Re: [PATCH v16 10/10] cxl: Enable CXL protocol error reporting
From: Dan Williams
Date: Tue Mar 31 2026 - 15:17:47 EST
Bowman, Terry wrote:
> On 3/29/2026 8:41 PM, Dan Williams wrote:
> > Terry Bowman wrote:
> >> CXL protocol errors are not enabled for all CXL devices after boot. These
> >> must be enabled inorder to process CXL protocol errors.
> >>
> >> Introduce cxl_unmask_proto_interrupts() to call pci_aer_unmask_internal_errors().
> >> pci_aer_unmask_internal_errors() expects the pdev->aer_cap is initialized.

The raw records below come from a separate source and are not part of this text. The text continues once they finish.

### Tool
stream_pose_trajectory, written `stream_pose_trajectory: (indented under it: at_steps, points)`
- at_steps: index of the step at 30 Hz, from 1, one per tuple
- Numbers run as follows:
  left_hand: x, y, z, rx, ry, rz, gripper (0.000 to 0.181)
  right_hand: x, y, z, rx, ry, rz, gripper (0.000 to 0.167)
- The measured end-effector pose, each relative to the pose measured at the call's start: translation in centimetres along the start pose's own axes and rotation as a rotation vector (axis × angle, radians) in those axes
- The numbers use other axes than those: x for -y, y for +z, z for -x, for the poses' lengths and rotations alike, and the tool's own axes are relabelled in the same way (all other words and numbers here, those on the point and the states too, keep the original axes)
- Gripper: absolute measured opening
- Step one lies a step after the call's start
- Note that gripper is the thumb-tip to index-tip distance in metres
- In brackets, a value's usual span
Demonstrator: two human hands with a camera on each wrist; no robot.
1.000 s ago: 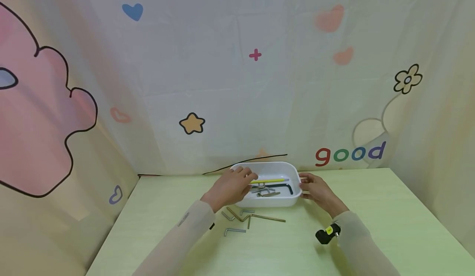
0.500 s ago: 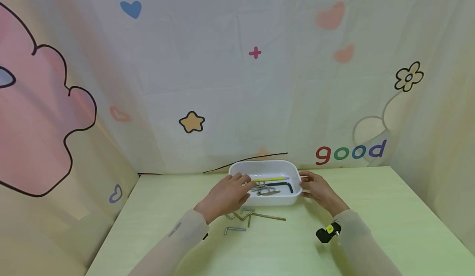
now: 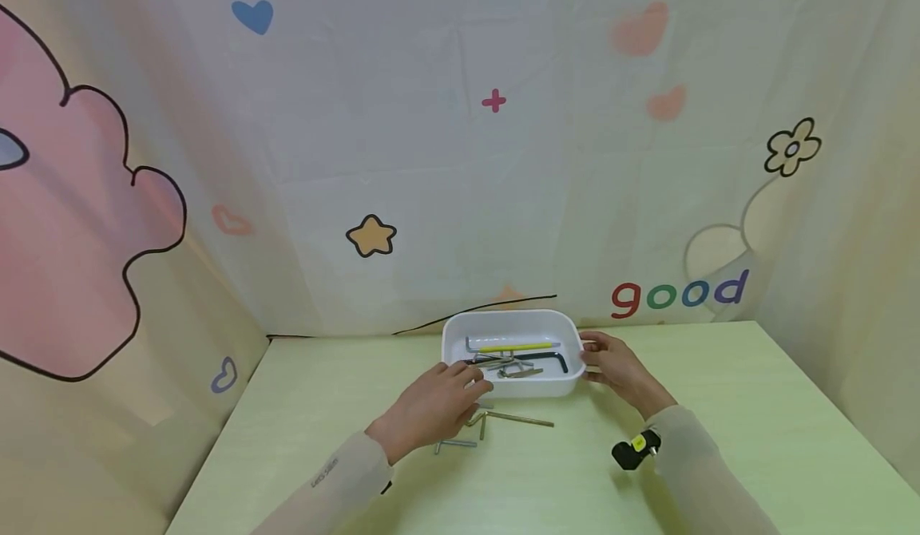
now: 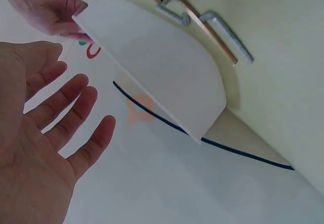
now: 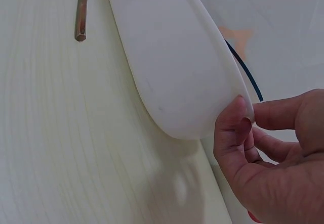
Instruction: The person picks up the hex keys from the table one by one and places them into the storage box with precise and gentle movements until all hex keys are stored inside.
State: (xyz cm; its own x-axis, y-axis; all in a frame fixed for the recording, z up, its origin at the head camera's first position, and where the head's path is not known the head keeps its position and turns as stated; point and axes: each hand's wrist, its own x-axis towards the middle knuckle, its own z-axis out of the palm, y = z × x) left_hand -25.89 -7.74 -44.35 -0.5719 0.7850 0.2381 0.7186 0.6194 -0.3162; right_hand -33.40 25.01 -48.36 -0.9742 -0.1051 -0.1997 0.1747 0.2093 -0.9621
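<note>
In the head view a white tray (image 3: 528,390) stands near the back of the table. My right hand (image 3: 624,371) pinches its rim at the right end, thumb and fingers on either side, as the right wrist view shows. My left hand (image 3: 434,407) is in front of the tray's left end. In the left wrist view its fingers (image 4: 61,113) are spread and hold nothing. Inside the tray lie a yellow pen-like stick (image 3: 519,347), a black hex key (image 3: 549,355) and several silver and brass-coloured pieces. More hex keys lie on the table, including a long brass-coloured one (image 3: 521,419), partly hidden by my left hand.
A pale green table (image 3: 575,479) carries everything. Directly behind the tray hangs a printed curtain (image 3: 446,200), with more curtain at both sides. A black device with a yellow mark (image 3: 636,449) is worn at my right wrist.
My left hand has drawn back from over the tray's left end toward the table's front, uncovering a silver hex key inside and covering some loose ones. My right hand stays on the rim.
</note>
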Motion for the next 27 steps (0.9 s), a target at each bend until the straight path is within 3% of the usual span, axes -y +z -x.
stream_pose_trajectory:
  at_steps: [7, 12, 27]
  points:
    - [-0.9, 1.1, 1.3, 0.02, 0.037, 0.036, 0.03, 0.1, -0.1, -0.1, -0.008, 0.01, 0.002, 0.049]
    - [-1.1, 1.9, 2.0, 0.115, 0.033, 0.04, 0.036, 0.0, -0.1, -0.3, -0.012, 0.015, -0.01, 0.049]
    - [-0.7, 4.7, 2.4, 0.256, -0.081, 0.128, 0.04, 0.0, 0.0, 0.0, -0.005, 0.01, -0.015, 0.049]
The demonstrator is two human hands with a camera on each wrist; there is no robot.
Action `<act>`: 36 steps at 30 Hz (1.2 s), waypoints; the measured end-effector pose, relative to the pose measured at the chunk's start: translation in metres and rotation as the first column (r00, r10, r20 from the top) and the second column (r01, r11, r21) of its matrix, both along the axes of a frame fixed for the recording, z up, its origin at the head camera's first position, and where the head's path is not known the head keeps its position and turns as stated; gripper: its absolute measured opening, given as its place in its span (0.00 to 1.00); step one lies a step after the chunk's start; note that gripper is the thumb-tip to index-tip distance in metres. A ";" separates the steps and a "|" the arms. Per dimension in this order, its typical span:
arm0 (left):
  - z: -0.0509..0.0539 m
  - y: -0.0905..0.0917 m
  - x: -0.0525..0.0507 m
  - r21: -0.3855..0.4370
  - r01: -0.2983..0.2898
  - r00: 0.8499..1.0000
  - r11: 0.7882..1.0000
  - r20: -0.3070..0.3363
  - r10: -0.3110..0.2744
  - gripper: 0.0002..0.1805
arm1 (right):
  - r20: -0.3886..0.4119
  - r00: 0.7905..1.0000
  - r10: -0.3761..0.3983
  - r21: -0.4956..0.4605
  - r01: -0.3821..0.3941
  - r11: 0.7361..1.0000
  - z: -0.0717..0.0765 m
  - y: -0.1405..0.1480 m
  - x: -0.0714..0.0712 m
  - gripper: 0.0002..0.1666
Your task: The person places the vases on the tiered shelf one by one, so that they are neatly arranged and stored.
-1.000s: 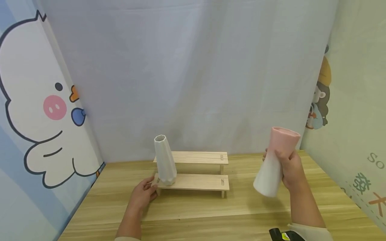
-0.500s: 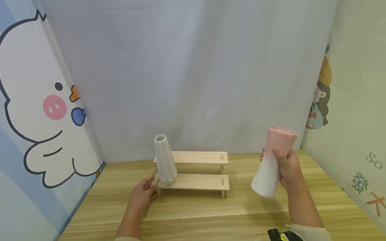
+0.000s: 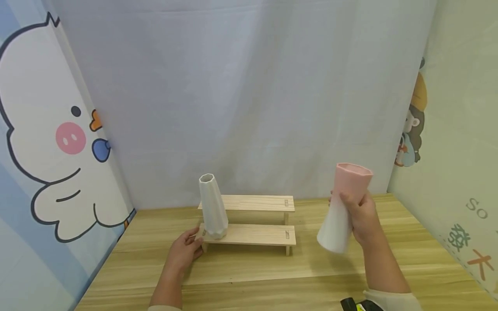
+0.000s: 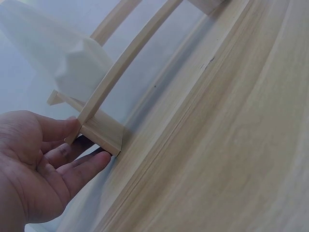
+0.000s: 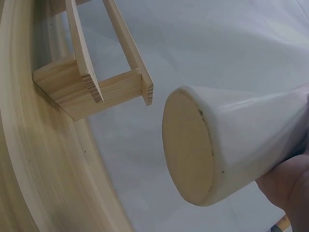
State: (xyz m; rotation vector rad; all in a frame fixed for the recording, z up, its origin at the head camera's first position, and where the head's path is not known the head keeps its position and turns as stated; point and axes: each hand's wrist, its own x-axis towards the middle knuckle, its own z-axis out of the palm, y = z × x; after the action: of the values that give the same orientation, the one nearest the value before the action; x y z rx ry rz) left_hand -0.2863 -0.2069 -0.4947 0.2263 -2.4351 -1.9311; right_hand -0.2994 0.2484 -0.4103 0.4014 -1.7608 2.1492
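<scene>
A two-tier wooden shelf point(image 3: 253, 234) stands on the table, and a faceted white vase point(image 3: 213, 207) rests upright on the left part of its lower board. My left hand point(image 3: 184, 250) grips that board's left end. In the left wrist view the thumb point(image 4: 60, 129) lies on the board's end and the fingers point(image 4: 89, 171) curl against the side support. To the right of the shelf, my right hand point(image 3: 362, 216) holds a pink-and-white vase point(image 3: 337, 226) round its middle, above the table and slightly tilted. Its flat beige base point(image 5: 188, 145) shows in the right wrist view.
Light wood-grain tabletop point(image 3: 272, 289) spreads under and around the shelf. A pale grey curtain point(image 3: 249, 95) hangs behind it. Printed cloth panels flank the table, with a white cartoon bird point(image 3: 43, 129) on the left one.
The right hand has carried the pink-and-white vase a little to the left, toward the shelf, and the vase stands slightly more upright. Left hand, shelf and white vase have stayed put.
</scene>
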 end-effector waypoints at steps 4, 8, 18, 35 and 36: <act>0.002 0.000 0.001 0.001 0.000 1.000 1.000 0.002 0.000 0.29 | 0.015 0.999 -0.033 0.024 0.033 0.999 -0.002 -0.007 -0.002 0.19; 0.002 0.001 0.001 0.004 0.003 1.000 1.000 0.000 -0.003 0.29 | 0.033 0.997 -0.070 0.055 0.068 0.996 -0.004 -0.014 -0.003 0.20; 0.000 0.000 0.000 0.018 -0.001 1.000 1.000 0.004 0.001 0.29 | 0.021 0.992 -0.127 0.100 0.124 0.987 -0.008 -0.031 -0.004 0.22; -0.002 -0.001 -0.001 0.013 -0.005 1.000 1.000 -0.015 0.005 0.29 | -0.008 0.992 -0.127 0.203 0.126 0.971 -0.017 -0.063 -0.008 0.34; -0.002 -0.001 -0.001 0.012 -0.007 1.000 1.000 -0.015 0.007 0.29 | -0.013 0.992 -0.125 0.202 0.125 0.971 -0.018 -0.065 -0.008 0.33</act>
State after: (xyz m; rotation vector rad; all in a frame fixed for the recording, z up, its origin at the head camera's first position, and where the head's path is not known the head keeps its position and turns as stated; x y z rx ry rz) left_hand -0.2871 -0.2077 -0.4962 0.2193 -2.4104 -1.9380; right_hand -0.3075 0.1835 -0.4279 0.3310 -1.9573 1.8916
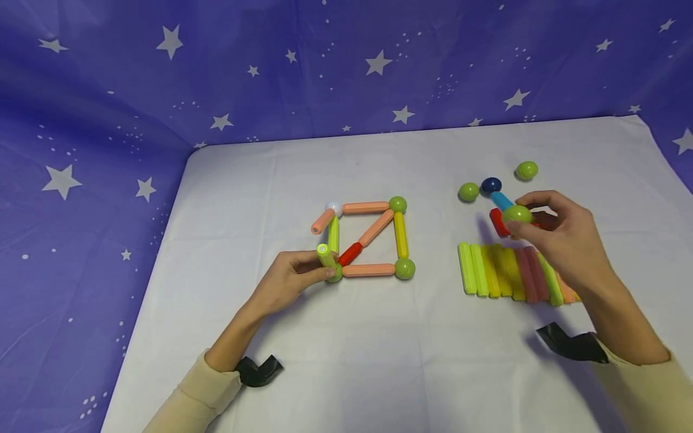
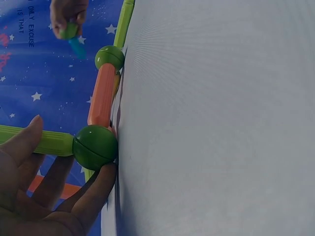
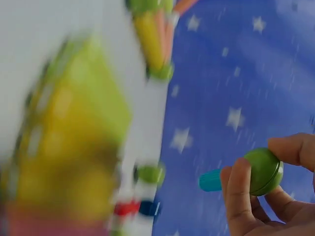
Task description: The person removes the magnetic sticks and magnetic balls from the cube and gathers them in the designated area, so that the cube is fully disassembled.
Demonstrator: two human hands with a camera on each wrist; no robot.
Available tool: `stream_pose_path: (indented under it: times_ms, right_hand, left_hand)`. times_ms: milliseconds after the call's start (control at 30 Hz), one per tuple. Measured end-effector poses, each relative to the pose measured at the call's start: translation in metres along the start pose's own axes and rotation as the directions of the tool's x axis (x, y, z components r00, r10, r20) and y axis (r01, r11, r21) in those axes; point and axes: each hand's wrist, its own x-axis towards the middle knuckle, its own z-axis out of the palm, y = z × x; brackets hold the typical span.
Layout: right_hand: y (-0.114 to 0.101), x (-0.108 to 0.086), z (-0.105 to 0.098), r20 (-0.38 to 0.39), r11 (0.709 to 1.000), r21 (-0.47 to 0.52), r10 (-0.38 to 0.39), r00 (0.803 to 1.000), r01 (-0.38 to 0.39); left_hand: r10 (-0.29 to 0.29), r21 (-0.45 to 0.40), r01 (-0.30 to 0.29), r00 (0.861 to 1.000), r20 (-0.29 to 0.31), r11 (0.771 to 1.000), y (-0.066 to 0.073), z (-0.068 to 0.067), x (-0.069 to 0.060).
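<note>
A flat square frame (image 1: 370,270) was already joined on the worktop (image 1: 346,361), with a diagonal (image 1: 376,228) across it. From its left corners rose a salmon rod (image 1: 320,225) and a lime rod (image 1: 325,251), their upper ends bare, so the building looked to me only partly done; a row of rods (image 1: 506,270) and loose balls (image 1: 468,192) lay unused. Your left hand (image 1: 289,284) held the near-left corner ball (image 1: 337,274), its fingers closed narrowly there, beside the lime rod. Your right hand (image 1: 565,234) pinched a green ball (image 1: 517,214), with a blue rod (image 1: 502,201) pointing out, raised and well apart from the frame.
</note>
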Motion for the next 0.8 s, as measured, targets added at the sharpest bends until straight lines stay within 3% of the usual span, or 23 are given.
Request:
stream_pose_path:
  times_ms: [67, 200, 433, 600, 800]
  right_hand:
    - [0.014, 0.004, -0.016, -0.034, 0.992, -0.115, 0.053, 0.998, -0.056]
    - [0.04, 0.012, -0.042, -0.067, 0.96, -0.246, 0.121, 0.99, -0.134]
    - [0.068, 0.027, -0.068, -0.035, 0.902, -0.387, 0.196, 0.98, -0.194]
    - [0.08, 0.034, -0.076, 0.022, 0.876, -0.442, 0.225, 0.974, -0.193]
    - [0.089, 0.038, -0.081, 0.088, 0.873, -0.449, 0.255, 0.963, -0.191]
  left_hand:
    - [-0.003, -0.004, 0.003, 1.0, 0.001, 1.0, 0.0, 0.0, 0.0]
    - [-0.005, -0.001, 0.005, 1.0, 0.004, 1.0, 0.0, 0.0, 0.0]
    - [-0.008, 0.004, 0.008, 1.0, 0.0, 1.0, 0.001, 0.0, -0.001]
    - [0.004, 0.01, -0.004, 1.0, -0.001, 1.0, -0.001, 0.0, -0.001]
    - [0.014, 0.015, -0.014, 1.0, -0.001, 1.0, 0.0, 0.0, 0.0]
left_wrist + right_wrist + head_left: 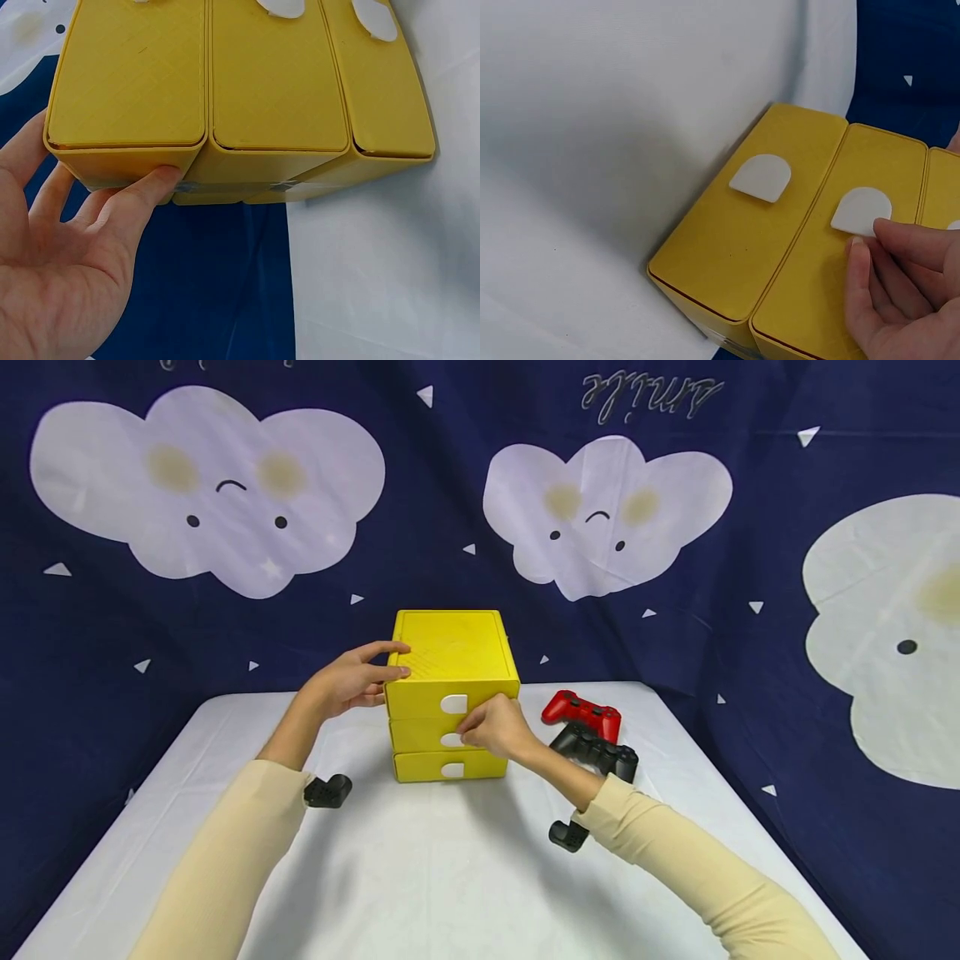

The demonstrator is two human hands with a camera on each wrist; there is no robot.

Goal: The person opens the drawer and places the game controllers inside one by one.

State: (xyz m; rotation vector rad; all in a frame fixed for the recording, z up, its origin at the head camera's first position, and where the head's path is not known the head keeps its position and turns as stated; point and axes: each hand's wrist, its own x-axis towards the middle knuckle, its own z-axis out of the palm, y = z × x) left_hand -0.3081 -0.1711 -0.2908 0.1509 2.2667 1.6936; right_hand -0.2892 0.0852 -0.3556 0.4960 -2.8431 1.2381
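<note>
Your left hand (348, 685) rested on the yellow drawer box (450, 647), its fingers (386, 648) extended over the top's left edge and against its left side, grasping nothing. Your right hand's (498, 727) fingers pinched the middle drawer's white handle (861, 210). The box stood on the far part of the bench (420, 877); near its right side lay a red controller (581, 713) and a black controller (591, 748).

From the head, the yellow drawer unit (450, 643) is being viewed forward and down, from farther back. Its drawer fronts (277, 82) are being shared by both wrist views, which are being taken close up and turned sideways, from opposite sides.
</note>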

> >> But, dev->aer_cap is not initialized for CXL Upstream Switch Ports and CXL
> >> Downstream Switch Ports. Initialize the dev->aer_cap if necessary. Enable AER
> >> correctable internal errors and uncorrectable internal errors for all CXL
> >> devices.
> >>
> >> Signed-off-by: Terry Bowman <terry.bowman@xxxxxxx>
> >> Reviewed-by: Jonathan Cameron <Jonathan.Cameron@xxxxxxxxxx>
> >> Reviewed-by: Kuppuswamy Sathyanarayanan <sathyanarayanan.kuppuswamy@xxxxxxxxxxxxxxx>
> >> Reviewed-by: Dave Jiang <dave.jiang@xxxxxxxxx>
> >> Reviewed-by: Ben Cheatham <benjamin.cheatham@xxxxxxx>
> >>
> >> ---
> >> drivers/cxl/core/port.c | 2 ++
> >> drivers/cxl/core/ras.c | 22 ++++++++++++++++++++++
> >> drivers/cxl/cxlpci.h | 4 ++++
> >> 3 files changed, 28 insertions(+)
> >>
> >> diff --git a/drivers/cxl/core/port.c b/drivers/cxl/core/port.c
> >> index 27271402915f..c33d58fb7264 100644
> >> --- a/drivers/cxl/core/port.c
> >> +++ b/drivers/cxl/core/port.c
> >> @@ -1852,6 +1852,8 @@ int devm_cxl_enumerate_ports(struct cxl_memdev *cxlmd)
> >>
> >> rc = cxl_add_ep(dport, &cxlmd->dev);
> >>
> >> + cxl_unmask_proto_interrupts(cxlmd->cxlds->dev);
> >> +
> >
> > Why here? devm_cxl_port_ras_setup() will just redo it, right?
>
> No, I found this change is needed otherwise injection fails.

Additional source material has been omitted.